* _EXERCISE_: Scan the records that follow, and whenever a line has the word "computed", copy it.

(Beginning of PROVIDED DATA)

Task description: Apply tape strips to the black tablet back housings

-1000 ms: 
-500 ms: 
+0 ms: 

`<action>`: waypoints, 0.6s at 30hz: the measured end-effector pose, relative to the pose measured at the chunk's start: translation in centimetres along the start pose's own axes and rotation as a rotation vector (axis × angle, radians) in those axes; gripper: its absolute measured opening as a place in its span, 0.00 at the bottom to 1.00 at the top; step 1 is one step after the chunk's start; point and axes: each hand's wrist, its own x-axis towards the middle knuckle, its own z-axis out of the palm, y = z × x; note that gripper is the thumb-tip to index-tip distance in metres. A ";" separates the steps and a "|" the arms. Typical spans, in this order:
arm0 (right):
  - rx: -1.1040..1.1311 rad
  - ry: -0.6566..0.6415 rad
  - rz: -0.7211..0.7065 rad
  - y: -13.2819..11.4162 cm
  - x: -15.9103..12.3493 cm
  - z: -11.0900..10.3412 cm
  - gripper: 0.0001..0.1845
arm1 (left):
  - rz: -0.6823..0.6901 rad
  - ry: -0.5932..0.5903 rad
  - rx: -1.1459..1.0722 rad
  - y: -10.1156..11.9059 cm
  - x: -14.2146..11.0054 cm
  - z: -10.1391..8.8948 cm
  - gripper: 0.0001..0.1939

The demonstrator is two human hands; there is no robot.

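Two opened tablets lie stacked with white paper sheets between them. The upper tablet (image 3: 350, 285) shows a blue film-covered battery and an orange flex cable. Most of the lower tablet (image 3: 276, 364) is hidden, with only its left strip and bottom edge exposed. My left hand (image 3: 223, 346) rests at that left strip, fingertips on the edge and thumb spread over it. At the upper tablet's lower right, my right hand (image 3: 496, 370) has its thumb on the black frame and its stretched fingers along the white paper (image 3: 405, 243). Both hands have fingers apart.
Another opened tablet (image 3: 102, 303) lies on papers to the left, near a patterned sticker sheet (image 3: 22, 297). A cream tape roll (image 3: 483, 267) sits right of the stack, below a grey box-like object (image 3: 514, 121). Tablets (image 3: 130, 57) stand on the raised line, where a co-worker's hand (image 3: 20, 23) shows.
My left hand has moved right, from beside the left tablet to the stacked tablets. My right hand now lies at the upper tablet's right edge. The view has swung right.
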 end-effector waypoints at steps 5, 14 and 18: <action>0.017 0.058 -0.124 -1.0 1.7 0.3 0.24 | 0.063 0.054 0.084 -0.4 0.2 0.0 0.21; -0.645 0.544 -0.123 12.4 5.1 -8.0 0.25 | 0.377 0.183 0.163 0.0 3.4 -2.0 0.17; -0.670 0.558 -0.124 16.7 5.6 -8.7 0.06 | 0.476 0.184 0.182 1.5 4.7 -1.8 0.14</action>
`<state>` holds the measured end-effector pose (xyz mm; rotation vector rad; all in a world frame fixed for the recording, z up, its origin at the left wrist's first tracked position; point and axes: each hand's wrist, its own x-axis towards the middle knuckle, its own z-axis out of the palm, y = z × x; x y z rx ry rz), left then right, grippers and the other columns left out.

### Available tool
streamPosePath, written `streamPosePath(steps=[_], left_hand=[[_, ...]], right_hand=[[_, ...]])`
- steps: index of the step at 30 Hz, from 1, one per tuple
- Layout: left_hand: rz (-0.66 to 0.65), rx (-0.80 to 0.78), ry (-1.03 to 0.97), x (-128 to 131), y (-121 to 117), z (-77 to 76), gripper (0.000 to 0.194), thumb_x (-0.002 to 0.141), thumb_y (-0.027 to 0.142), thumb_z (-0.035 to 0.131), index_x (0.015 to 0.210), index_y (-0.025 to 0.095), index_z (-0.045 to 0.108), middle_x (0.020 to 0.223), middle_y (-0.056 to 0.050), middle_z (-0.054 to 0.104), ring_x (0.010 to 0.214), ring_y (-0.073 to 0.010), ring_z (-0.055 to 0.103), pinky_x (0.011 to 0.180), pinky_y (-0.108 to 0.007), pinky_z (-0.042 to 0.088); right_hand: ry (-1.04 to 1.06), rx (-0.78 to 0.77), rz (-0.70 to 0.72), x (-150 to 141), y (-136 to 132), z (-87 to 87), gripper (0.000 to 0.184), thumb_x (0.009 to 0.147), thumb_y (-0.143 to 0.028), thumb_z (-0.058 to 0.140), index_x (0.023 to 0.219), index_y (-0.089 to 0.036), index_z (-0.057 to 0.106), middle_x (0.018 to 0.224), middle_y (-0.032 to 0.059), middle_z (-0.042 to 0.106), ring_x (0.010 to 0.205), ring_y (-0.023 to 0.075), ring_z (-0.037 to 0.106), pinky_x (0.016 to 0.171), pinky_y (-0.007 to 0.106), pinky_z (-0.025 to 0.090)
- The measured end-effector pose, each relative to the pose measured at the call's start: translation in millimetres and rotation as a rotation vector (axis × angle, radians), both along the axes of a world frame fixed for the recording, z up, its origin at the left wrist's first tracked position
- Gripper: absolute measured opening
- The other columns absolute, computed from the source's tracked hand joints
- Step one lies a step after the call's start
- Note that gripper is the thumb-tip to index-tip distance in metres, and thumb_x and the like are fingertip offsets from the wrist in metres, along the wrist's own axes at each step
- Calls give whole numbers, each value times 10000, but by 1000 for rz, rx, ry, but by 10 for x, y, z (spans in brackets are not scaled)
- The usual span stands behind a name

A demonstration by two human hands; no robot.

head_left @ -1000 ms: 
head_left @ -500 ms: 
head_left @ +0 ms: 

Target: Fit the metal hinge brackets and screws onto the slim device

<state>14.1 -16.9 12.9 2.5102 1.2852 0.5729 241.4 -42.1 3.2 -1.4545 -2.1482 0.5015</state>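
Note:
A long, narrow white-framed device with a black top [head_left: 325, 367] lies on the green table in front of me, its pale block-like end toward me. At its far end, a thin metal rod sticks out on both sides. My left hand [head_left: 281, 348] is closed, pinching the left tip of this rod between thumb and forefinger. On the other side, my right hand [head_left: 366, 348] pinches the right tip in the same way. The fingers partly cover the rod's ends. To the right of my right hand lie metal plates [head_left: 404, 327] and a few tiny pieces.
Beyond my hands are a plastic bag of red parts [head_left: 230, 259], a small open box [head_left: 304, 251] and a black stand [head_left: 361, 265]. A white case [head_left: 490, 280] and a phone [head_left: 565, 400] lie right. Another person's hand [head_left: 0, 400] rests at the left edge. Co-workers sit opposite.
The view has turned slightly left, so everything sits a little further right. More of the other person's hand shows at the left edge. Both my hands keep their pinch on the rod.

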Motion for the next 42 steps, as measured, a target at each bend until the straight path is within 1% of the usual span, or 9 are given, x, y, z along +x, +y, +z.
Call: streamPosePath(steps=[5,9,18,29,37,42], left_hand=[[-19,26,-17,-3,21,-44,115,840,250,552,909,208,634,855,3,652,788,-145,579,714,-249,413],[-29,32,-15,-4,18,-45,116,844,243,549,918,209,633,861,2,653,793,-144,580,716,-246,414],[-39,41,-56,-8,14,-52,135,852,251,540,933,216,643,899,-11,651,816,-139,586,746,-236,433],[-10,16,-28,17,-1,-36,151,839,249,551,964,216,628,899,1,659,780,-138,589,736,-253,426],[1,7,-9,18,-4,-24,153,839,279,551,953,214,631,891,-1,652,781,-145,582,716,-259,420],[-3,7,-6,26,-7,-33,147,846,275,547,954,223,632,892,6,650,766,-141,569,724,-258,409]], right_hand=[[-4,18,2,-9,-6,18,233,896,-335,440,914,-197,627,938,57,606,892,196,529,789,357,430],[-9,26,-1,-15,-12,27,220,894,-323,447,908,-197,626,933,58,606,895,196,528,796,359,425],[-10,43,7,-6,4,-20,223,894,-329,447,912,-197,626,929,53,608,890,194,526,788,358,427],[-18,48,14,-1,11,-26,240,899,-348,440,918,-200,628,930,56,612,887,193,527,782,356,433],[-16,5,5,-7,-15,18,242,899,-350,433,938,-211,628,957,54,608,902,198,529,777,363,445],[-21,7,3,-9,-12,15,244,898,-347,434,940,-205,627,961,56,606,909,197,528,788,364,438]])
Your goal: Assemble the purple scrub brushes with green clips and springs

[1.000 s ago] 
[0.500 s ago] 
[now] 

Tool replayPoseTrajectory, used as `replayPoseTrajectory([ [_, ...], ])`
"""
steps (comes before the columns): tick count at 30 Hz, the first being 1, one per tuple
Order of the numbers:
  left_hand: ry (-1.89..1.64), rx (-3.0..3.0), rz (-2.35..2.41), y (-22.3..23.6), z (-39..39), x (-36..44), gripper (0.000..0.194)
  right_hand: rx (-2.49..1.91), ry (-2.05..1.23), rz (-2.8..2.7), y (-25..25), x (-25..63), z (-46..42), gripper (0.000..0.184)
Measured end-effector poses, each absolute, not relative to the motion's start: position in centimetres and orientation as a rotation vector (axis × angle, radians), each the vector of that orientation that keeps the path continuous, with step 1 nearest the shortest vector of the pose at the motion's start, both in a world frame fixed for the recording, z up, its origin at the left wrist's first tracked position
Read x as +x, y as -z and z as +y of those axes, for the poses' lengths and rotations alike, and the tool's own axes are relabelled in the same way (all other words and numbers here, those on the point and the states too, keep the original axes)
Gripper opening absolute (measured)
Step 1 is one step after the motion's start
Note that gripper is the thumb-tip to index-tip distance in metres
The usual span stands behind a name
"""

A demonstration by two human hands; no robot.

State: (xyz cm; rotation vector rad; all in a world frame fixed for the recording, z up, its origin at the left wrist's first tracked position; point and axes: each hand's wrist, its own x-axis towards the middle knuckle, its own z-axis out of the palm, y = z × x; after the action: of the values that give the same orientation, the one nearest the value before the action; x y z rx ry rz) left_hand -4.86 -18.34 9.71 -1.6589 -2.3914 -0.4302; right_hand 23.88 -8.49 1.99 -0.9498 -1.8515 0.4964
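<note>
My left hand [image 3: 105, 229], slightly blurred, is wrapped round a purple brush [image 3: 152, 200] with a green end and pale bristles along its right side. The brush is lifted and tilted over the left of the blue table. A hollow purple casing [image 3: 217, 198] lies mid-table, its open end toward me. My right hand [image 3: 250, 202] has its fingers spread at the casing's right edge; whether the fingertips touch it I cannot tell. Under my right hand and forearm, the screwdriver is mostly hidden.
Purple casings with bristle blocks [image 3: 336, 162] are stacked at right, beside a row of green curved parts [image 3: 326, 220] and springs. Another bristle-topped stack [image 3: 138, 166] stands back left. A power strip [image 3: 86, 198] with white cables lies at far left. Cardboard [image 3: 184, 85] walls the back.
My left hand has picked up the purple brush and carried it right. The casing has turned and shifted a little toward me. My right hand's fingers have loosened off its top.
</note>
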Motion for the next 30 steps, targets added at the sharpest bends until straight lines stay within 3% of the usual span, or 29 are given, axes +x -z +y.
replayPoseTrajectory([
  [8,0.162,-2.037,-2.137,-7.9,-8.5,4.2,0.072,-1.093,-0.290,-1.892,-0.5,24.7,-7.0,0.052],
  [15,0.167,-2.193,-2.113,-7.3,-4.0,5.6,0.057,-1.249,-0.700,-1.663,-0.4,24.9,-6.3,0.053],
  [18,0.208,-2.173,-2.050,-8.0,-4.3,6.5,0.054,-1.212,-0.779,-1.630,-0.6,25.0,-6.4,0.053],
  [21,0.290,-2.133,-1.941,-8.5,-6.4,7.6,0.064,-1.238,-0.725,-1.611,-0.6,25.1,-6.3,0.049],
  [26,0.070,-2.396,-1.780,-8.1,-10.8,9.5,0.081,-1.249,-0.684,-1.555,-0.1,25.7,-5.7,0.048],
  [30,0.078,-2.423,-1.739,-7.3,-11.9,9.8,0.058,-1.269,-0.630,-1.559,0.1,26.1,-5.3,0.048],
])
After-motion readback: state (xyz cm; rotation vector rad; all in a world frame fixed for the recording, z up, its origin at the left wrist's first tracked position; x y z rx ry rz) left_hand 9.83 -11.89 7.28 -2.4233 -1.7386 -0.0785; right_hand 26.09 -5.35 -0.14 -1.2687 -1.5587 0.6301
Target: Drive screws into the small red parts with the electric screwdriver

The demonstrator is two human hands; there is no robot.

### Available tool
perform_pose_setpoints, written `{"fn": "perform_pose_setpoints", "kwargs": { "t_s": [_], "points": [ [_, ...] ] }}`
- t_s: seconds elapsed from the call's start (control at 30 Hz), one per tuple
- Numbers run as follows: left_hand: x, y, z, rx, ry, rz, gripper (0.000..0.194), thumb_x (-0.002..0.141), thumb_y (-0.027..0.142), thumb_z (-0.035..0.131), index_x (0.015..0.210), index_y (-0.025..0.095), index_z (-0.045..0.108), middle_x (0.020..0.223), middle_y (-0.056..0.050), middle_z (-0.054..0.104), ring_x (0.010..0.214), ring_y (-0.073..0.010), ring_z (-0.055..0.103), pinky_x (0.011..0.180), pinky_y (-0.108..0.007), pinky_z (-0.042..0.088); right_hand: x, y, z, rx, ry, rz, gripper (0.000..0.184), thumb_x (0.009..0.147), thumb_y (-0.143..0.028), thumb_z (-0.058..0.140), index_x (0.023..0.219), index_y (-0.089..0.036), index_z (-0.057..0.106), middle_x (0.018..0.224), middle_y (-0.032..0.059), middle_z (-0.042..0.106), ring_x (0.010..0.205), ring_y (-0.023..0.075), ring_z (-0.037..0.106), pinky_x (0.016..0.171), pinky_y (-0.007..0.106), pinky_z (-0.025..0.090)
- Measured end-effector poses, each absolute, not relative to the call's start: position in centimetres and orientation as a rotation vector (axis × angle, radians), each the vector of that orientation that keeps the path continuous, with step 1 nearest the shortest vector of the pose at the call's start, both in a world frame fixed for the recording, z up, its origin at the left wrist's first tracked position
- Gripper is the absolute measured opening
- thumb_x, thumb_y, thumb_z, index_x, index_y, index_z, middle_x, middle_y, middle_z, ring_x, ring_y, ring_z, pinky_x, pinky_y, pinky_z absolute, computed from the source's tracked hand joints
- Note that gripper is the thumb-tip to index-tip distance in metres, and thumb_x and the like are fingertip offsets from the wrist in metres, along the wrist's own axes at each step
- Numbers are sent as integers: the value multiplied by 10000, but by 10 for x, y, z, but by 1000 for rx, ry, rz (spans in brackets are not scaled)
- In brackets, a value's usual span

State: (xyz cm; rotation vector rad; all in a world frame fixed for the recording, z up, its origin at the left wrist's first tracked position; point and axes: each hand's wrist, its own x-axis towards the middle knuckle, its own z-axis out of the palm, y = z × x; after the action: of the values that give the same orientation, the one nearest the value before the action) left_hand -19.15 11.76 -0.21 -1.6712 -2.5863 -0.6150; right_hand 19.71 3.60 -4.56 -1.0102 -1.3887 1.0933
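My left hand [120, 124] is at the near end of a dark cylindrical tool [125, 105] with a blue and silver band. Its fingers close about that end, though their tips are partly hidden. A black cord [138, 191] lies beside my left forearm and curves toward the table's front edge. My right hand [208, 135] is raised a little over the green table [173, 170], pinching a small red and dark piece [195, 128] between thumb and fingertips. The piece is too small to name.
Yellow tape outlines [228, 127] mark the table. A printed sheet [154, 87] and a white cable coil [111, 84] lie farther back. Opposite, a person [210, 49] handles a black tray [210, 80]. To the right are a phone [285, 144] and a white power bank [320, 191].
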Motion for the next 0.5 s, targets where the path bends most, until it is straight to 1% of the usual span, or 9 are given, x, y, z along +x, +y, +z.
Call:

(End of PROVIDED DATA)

* _PROBLEM SOLUTION_:
- The other columns absolute, computed from the source's tracked hand joints
- thumb_x, thumb_y, thumb_z, index_x, index_y, index_z, middle_x, middle_y, middle_z, ring_x, ring_y, ring_z, pinky_x, pinky_y, pinky_z absolute, computed from the source's tracked hand joints

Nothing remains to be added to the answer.